A novel ultralight dish system based on a three-extensible-rod solar tracker

Abstract

The use of dish systems is among the most potential methods for solar power collection. However, the popularization of the application of traditional dish systems has been impeded because they are heavy, structurally complex, and costly. Accordingly, a novel ultralight dish system is proposed; it consists of a cable mesh reflector, an ultralight thermoelectric conversion device, and a three-extensible-rod (TER) solar tracker. Compared with previous reflectors consisting of rigid solid panels, the reflector of the proposed dish system (PDS) adopts an ultralight rigid–flexible combined structure based on a space cable mesh reflector antenna. The lightweight thermoelectric conversion device of the PDS is reasonably considered.

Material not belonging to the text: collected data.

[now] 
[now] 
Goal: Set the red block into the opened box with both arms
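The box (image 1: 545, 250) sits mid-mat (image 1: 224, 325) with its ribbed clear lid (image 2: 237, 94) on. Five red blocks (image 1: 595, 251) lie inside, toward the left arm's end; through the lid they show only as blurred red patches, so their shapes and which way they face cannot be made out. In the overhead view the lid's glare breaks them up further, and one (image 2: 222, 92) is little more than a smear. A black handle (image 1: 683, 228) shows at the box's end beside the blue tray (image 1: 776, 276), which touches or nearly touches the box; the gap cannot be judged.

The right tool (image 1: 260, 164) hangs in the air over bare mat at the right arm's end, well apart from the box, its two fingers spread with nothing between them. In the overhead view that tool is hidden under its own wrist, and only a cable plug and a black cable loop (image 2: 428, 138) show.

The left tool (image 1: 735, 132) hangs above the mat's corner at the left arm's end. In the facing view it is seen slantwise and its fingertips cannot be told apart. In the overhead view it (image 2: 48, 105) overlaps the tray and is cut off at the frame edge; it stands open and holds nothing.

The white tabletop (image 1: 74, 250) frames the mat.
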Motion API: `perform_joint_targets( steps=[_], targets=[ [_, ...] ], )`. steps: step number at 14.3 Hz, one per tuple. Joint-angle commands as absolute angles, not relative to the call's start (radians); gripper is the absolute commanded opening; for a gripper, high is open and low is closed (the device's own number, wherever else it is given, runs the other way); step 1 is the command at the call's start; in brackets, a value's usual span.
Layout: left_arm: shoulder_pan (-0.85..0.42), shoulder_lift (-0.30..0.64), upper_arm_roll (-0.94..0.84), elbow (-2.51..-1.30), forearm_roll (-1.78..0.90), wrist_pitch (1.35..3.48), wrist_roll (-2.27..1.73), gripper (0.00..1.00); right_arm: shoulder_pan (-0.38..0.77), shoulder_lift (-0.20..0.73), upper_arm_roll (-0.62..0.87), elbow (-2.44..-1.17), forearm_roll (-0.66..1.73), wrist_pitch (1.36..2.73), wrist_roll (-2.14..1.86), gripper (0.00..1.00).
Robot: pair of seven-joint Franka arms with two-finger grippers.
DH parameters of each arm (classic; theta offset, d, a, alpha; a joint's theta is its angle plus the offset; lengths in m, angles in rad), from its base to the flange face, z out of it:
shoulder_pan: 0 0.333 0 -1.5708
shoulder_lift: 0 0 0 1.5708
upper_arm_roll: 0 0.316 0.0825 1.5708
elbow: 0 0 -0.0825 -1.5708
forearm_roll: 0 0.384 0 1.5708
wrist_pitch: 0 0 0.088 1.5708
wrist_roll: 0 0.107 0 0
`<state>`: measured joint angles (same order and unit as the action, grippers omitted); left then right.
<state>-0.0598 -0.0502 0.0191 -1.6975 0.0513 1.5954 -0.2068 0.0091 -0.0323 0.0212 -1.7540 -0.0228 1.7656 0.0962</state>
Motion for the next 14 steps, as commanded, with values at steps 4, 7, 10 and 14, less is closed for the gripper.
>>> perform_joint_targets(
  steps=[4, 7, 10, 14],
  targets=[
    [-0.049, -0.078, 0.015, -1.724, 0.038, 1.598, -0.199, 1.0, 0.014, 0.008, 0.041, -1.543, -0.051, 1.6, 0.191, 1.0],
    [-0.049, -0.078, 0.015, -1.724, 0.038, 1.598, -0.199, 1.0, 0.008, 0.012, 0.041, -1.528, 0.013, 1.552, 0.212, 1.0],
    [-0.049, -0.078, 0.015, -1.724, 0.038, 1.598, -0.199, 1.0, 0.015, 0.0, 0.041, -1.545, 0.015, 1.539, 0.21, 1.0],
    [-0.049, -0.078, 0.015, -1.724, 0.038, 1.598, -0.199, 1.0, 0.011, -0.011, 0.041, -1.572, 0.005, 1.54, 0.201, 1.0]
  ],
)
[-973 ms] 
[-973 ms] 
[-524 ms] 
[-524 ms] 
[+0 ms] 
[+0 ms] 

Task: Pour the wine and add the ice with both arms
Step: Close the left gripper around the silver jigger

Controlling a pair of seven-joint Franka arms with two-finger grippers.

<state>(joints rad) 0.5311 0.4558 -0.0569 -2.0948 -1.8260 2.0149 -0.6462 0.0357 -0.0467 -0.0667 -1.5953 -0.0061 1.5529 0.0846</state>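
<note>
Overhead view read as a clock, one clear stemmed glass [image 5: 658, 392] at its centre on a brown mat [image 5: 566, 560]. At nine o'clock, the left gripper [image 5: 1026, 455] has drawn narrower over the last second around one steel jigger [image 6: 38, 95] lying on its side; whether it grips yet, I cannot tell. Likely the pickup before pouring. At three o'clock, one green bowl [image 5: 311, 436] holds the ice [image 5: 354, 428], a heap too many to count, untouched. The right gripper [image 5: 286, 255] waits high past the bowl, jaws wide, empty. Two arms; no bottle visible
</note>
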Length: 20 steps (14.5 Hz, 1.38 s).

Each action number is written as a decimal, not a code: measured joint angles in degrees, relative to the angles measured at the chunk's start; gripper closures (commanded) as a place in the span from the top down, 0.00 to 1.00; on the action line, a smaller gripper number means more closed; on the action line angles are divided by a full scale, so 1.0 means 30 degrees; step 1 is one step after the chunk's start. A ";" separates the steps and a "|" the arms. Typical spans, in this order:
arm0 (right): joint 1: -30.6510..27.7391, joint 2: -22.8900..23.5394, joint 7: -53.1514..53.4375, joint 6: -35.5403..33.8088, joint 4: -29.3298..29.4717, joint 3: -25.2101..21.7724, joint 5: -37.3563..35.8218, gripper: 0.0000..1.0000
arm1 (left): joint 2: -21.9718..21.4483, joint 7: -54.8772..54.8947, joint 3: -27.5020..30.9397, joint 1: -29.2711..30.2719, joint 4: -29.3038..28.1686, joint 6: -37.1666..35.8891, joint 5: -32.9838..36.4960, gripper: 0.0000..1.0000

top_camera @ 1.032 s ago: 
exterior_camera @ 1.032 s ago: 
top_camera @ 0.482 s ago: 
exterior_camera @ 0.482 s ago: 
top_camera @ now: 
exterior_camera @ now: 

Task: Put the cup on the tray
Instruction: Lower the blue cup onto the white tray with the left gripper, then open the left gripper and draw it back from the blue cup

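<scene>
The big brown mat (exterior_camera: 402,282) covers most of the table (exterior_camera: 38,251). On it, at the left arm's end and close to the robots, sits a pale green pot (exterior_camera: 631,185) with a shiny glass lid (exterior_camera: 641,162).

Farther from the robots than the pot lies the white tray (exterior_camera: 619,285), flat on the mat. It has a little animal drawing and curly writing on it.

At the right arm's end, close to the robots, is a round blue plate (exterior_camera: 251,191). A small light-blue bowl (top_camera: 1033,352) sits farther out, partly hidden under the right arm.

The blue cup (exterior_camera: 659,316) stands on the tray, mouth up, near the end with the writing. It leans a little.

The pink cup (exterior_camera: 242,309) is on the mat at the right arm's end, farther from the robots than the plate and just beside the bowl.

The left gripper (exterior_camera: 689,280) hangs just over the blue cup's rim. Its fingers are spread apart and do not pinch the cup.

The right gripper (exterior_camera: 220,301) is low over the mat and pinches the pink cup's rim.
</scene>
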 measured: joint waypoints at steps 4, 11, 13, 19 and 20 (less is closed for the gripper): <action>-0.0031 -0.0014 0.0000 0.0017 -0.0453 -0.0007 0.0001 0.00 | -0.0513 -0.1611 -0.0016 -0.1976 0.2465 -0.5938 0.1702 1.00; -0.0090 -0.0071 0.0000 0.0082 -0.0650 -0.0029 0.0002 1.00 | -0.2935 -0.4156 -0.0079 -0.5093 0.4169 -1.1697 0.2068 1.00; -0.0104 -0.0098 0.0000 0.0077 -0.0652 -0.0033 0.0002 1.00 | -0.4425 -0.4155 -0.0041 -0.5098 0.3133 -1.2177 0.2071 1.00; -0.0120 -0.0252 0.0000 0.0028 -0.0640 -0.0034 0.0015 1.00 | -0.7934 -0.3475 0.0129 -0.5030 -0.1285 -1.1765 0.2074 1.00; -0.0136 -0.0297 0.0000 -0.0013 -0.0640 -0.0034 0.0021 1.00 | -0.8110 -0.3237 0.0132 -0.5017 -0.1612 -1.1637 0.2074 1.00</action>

Thereafter, a TER solar tracker (specifically, 3-RPS) is mainly selected and designed for the PDS. Through an inverse kinematic analysis of the tracker, a sun-tracking control strategy of height variation is employed to reduce the number of sections in each extensible rod from three to two and to decrease total energy consumption. Meanwhile, a compound joint consisting of hook and rotary joints is substituted for the spherical joint of the solar tracker to overcome its inadequate rotational range and facilitate fabrication. By setting the PDS to an extreme orientation and subjecting it to wind and gravitational loads, its structural parameters are further determined through analysis and optimization. Although the surface density of the PDS is only approximately 1 kg/m2, the system performs satisfactorily even when subjected to loads. The dynamic model of the PDS is established by the Newton–Euler formulation. The power requirement of the PDS is determined through the dynamic analysis; it is found that during winter solstice, its maximum power is only 0.024 W, and the daily energy consumption is only 210.05 J. Finally, sun-tracking experiments on the TER solar tracker are performed to verify the theoretical and simulation analysis results; the sun-tracking accuracy is estimated to be within ±0.7°, which satisfies the PDS requirement although the machining precision of its components is not high.